Kanselir Konservatif, Sebastian Kurz dan Wakil Kanselir Heinz-Christian Strache mengatakan Austria tidak akan menandatangani dokumen atau mengirim perwakilan resmi ke Maroko pada bulan Desember 2018, ketika perjanjian itu direncanakan akan ditandatangani, Kantor Berita Austria melaporkan.

Para anggota parlemen menyebutkan, alasan lainnya adalah kekhawatiran tentang kemungkinan meningkatnya migrasi legal dan ilegal di dunia.

“Ada beberapa poin yang kami lihat secara kritis dan di mana kami takut bahaya bagi kedaulatan nasional kami,” kata Kurz.

“Beberapa konten (perjanjian) diametrik terhadap posisi kami,” tambah Strache.

“Migrasi bukan dan tidak bisa menjadi hak asasi manusia,” kata Strache. “Tidak mungkin seseorang menerima hak untuk migrasi karena iklim atau kemiskinan.”

Kurz menjabat sejak Desember 2017, lalu sebagai bagian dari koalisi dengan Partai Kebebasan yang nasionalis. Negara ini saat ini memegang kepresidenan bergilir Uni Eropa, dan Kurz telah menjadikan isu membatasi imigrasi ilegal sebagai prioritas.
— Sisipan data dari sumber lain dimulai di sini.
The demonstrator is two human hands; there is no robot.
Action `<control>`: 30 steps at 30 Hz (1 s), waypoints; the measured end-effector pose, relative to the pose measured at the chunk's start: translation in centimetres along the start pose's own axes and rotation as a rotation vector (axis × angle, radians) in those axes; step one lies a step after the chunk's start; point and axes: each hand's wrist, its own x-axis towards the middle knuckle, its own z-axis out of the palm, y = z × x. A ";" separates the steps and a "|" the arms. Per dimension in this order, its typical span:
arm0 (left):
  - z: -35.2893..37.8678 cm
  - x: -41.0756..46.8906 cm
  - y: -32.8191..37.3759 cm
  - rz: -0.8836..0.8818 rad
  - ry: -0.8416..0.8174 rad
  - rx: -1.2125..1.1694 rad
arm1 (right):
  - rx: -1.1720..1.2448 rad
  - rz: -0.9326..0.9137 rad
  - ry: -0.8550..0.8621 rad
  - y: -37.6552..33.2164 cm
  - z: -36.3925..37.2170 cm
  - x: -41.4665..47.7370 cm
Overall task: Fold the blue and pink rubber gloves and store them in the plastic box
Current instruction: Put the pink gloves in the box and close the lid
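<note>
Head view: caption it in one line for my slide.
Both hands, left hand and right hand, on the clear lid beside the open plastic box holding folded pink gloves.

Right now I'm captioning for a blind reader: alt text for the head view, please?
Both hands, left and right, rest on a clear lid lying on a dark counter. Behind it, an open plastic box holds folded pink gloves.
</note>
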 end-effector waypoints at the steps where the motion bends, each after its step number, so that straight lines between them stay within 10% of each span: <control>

“Kebijakan migrasi kami, harus disusun sedemikian rupa sehingga rakyat akan dapat mendukungnya. Janji kebijakan telah memasukkan pembatasan bagi pengungsi dan menutup rute migran ke Eropa,” demikian bunyi perjanjian koalisi partai yang memerintah di Austria.

“Austria terus menawarkan setiap kesempatan untuk integrasi,” kata program pemerintah, menurut Bloomberg. “Mereka yang tidak mengambil peluang ini dan menolak integrasi harus menghadapi sanksi.”

Prajurit dari detasemen Eurocorps membawa bendera Uni Eropa di depan Parlemen Eropa di Strasbourg, Perancis timur pada 30 Juni 2014. (Patrick Hertzog/AFP/Getty Images/The Epoch Times)

Pada bulan Mei, Kurz mengumumkan kebijakan baru yang akan memungkinkan imigran mengakses manfaat yang lebih tinggi, hanya jika mereka menunjukkan keterampilan bahasa yang memadai.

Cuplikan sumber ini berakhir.